* **Brief**:
Take the line containing "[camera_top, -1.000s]" and every line after it to the end of the data, and write them out exactly as they appear.

* **Given material**:
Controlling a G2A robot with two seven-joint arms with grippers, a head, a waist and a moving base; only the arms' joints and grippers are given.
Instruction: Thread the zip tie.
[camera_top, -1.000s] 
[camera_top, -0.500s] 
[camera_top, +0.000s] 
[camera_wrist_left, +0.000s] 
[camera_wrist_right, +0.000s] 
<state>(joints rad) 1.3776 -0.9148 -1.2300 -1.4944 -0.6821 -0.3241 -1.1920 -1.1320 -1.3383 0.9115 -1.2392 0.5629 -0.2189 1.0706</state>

* **Task response**:
[camera_top, -1.000s] 
[camera_top, -0.500s] 
[camera_top, +0.000s] 
[camera_wrist_left, +0.000s] 
[camera_wrist_right, +0.000s] 
<state>(joints rad) 1.3776 -0.9148 -1.2300 -1.4944 -0.6821 -0.3241 -1.1920 -1.1320 -1.3383 0.9115 -1.2392 0.5629 -0.2189 1.0706</state>

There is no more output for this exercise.